The days will include interactive presentations from a mother of a knife crime victim, a first responder, the police, a spoken word artist and a theatre production by Saltmine Trust.
Each of the days will run from 9.00am to 2:45pm and DCC’s Community Safety Team and police colleagues will be present on site throughout each of the days. The sessions will be at the Roundhouse on Tuesday 25th February, the Joseph Wright Centre on Wednesday 26th February and Broomfield Hall Campus on Thursday 27th February.
The Safer Derby City website is a place for information, advice and support for young people and parents who live, visit or go to school in Derby. There’s information about all sorts of things, from gangs to knife crime and anti-social behaviour to sexting and much more. You can also find information about activities, groups, clubs and sports going on around the City too.
Cllr Jonathan Smale, Cabinet Member for Communities, Neighbourhoods and Streetpride said:
“It’s so important for our children and young people to be aware of knives and gang culture, to help them spot the danger signs and keep them safe.
“The poster is fantastic and really drives home that stark choice some people will face. I’m looking forward to spotting it on buses around the city and hope that it will make others who see it stop and think for a moment about the choices they are making.
“I’m also delighted that we’ve been able to update and relaunch the Safer Derby City website. It really is valuable tool for parents and children and I encourage everyone to take a look. “
Superintendent Sarah McAughtrie, Head of Operations for South Division and force lead for Serious Violence and Knife Crime, said:
“Knife Crime is not something that one agency alone can solve so it has been really good for the police to work alongside others from DCC on this project. More importantly it has been great to work with the children of our county and hear their voices.”
“Initiatives like this involving our future generations are a great way to help people to recognise and understand the risks associated with carrying a knife.

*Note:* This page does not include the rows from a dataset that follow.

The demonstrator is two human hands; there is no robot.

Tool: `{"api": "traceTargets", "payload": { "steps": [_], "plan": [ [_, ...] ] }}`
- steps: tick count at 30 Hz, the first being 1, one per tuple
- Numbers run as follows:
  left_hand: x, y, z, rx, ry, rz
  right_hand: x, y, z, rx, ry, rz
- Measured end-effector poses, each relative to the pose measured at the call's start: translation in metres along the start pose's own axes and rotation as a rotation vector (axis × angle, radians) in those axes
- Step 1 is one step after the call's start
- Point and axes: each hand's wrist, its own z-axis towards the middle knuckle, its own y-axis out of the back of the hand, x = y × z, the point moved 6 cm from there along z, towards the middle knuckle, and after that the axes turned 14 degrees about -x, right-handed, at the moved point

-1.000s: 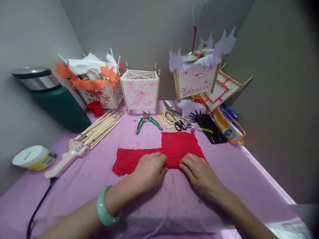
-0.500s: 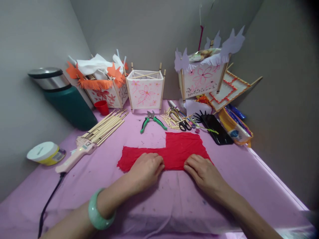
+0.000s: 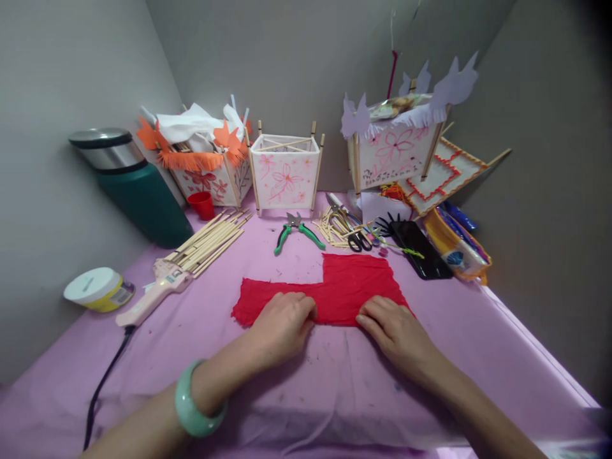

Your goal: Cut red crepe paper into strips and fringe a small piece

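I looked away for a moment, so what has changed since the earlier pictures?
The left hand slid left along the near edge of the red sheet, widening its gap from the right hand. The view swung left too. Both hands remain on the sheet; it and the pliers stayed put.

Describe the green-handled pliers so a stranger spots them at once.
On the purple tabletop, find the red cloth, then look beyond it toward the white floral box in the middle of the back row. Between them lie the pliers, handles splayed toward the cloth. Their green-and-black grips set them apart from the all-black-handled scissors to their right.
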Motion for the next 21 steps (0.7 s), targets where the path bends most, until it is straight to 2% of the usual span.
{"api": "traceTargets", "payload": {
  "steps": [5,10,12,16,21],
  "plan": [
    [0.006,0.012,-0.017,-0.045,-0.007,0.080,-0.002,0.003,-0.006,0.054,0.057,0.110],
    [0.025,0.025,-0.042,-0.094,0.005,0.175,-0.014,0.012,-0.018,0.000,0.082,0.073],
    [0.034,0.032,-0.051,-0.130,0.030,0.151,-0.023,0.018,-0.024,-0.048,0.091,0.034],
    [0.046,0.045,-0.063,-0.228,0.041,0.070,-0.032,0.031,-0.034,-0.225,0.190,-0.036],
    [0.053,0.051,-0.067,-0.243,0.058,0.051,-0.034,0.039,-0.041,-0.373,0.297,-0.099]
  ]
}}
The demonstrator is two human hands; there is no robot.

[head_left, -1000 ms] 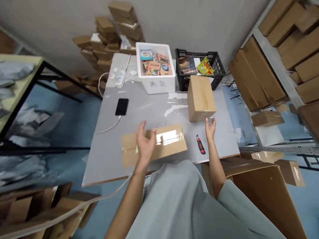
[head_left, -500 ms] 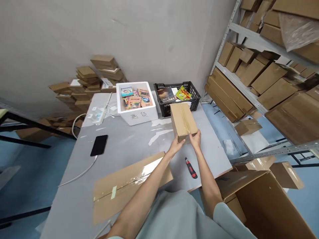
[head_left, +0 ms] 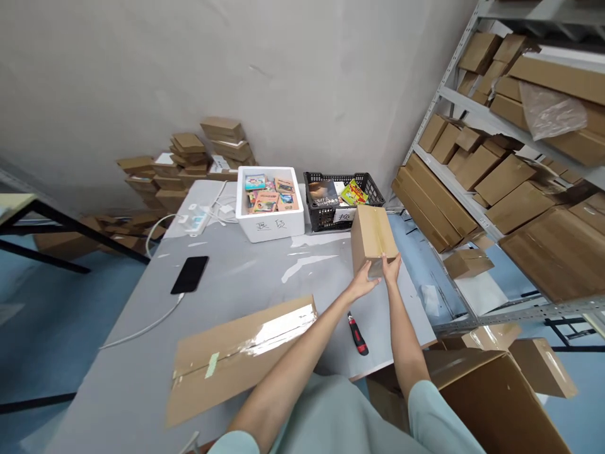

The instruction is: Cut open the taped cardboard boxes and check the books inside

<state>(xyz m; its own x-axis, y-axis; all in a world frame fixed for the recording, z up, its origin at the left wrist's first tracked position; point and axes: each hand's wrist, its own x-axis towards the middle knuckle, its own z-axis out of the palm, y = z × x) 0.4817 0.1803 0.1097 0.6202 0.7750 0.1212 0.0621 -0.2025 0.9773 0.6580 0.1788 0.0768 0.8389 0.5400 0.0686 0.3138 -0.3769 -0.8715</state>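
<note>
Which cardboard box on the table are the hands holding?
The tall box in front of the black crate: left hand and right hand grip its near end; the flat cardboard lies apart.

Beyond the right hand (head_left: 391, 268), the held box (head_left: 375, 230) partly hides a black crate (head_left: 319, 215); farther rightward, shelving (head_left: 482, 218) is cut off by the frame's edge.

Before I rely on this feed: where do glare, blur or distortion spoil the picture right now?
Head view: white glare washes out much of the clear tape on the cardboard piece; head view: left hand, right hand, box and cutter read fairly clearly; head view: floor at far left looks soft; head view: shelving rack leans, probably wide-angle distortion.
</note>
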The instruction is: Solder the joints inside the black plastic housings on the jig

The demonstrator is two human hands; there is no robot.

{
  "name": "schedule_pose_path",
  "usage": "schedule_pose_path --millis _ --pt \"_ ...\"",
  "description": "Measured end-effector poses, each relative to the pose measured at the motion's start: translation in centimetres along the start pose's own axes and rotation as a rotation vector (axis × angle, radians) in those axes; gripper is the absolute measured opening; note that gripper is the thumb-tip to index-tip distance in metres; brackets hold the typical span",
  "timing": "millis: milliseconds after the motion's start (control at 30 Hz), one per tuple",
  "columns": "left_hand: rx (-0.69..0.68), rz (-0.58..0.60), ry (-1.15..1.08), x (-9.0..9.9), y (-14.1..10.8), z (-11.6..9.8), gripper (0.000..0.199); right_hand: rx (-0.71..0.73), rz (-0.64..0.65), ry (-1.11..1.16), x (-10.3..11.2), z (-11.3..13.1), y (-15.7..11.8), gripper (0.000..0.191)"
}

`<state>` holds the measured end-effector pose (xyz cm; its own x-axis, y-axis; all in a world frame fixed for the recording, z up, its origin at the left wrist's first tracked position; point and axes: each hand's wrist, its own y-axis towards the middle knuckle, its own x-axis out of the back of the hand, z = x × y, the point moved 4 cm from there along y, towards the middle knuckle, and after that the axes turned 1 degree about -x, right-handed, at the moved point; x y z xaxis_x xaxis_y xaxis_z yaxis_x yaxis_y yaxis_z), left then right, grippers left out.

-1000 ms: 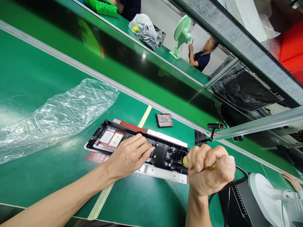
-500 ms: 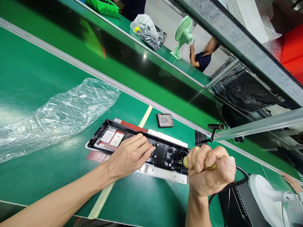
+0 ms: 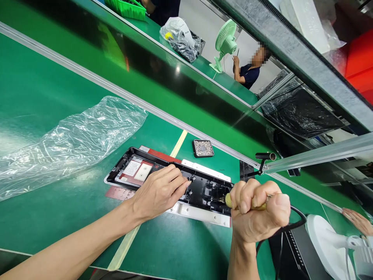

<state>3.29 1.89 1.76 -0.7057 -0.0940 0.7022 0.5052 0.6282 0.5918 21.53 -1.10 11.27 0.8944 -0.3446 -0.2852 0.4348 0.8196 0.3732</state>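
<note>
My right hand [image 3: 258, 212] is wrapped round the yellow handle of a corded electric screwdriver [image 3: 229, 200]. The tool's tip reaches down into the right end of a long black plastic housing [image 3: 201, 190]. My left hand [image 3: 163, 190] lies over the middle of that housing, its fingers bent and drawn together. Its thumb and forefinger meet near a small post inside; whatever is between them is hidden. Under the housing is a white fixture [image 3: 201, 215] on a reddish board [image 3: 118, 193], and a labelled panel [image 3: 132, 168] shows through the housing's left opening.
A small black tray of screws [image 3: 203, 149] stands behind the housing. Clear plastic film [image 3: 81, 136] covers the left of the bench. At the right are a black box [image 3: 294, 249], a white fan [image 3: 326, 241] and another person's hand [image 3: 358, 221]. A metal rail [image 3: 210, 146] runs behind.
Both my hands and the screwdriver hold nearly the same place. At the right edge, the other person's hand has shifted slightly to the left.
</note>
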Motion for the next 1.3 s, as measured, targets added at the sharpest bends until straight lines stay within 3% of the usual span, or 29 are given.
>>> schedule_pose_path --millis 1300 --pt "-0.005 0.007 0.004 -0.01 0.05 -0.04 0.018 0.010 0.016 -0.006 -0.24 0.16 0.01 0.037"
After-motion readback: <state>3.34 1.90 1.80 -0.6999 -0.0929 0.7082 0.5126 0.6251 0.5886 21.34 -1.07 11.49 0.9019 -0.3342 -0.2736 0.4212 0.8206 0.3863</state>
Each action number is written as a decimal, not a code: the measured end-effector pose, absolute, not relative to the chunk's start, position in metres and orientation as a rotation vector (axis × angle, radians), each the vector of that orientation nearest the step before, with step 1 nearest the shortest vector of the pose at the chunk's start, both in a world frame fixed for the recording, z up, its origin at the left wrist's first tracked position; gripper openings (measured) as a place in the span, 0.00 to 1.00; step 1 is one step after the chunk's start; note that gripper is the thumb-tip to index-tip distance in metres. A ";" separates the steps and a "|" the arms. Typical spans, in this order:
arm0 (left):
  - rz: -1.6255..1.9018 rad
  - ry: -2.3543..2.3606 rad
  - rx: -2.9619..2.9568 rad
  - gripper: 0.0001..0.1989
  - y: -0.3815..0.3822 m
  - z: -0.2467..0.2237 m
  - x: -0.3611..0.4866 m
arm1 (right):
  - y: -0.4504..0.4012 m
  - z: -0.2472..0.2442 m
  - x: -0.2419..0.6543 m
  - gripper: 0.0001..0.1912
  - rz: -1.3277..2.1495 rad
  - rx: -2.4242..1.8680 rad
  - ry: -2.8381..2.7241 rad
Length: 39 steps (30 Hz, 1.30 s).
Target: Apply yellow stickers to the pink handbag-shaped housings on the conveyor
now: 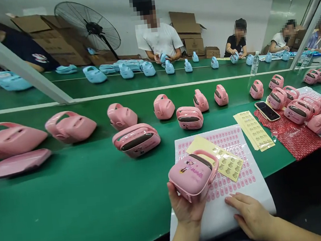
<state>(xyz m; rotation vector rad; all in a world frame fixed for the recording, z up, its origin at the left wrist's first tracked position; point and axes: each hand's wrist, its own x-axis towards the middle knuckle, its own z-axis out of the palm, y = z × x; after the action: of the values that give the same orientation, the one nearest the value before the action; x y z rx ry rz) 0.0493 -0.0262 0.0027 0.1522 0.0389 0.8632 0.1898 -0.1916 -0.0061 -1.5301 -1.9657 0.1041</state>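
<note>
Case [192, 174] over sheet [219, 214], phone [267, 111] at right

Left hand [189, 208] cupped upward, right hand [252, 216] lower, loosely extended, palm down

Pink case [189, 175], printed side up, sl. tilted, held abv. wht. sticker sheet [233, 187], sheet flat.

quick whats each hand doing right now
Left hand: closed on the pink handled case, holding it from below.
Right hand: open, nothing visible in it, over the white sticker sheet.
</note>
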 end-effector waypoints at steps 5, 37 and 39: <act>0.811 0.111 0.200 0.23 -0.032 -0.002 0.048 | -0.190 -0.012 0.217 0.43 -0.053 -1.746 -2.003; 0.893 0.394 0.178 0.25 -0.056 -0.008 0.030 | -0.202 -0.018 0.244 0.22 -0.196 -1.652 -1.695; 0.906 0.375 0.176 0.25 -0.057 -0.007 0.031 | -0.202 -0.022 0.243 0.23 -0.263 -1.610 -1.718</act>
<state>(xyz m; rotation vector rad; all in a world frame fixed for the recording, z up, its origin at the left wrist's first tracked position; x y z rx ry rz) 0.0308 -0.0565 -0.0072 0.1763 0.3751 0.9063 0.2430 -0.2018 -0.0222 -1.6098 -1.7181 -0.2628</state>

“The workshops that are to be held will be very impactive for those that attend and they will then be able to share that knowledge with others.
“We all need to do our bit to stop knife crime and I’m pleased to see the enthusiasm of those involved in this work.”
Aaron Denton, Head of Behaviour for Learning at DCG said:
“Recent national events and the siting of the Knife Angel statue last Autumn in Derby city centre has focused everybody’s minds on the issue of knife crime.
“Positive citizenship is a key aspect of our mission as an organisation and the student body has welcomed the opportunity to be involved in this awareness-raising initiative.
“The workshops will focus on the impact and consequences of knife crime on people’s lives and will encourage students to think carefully about how they would react and respond to different situations.”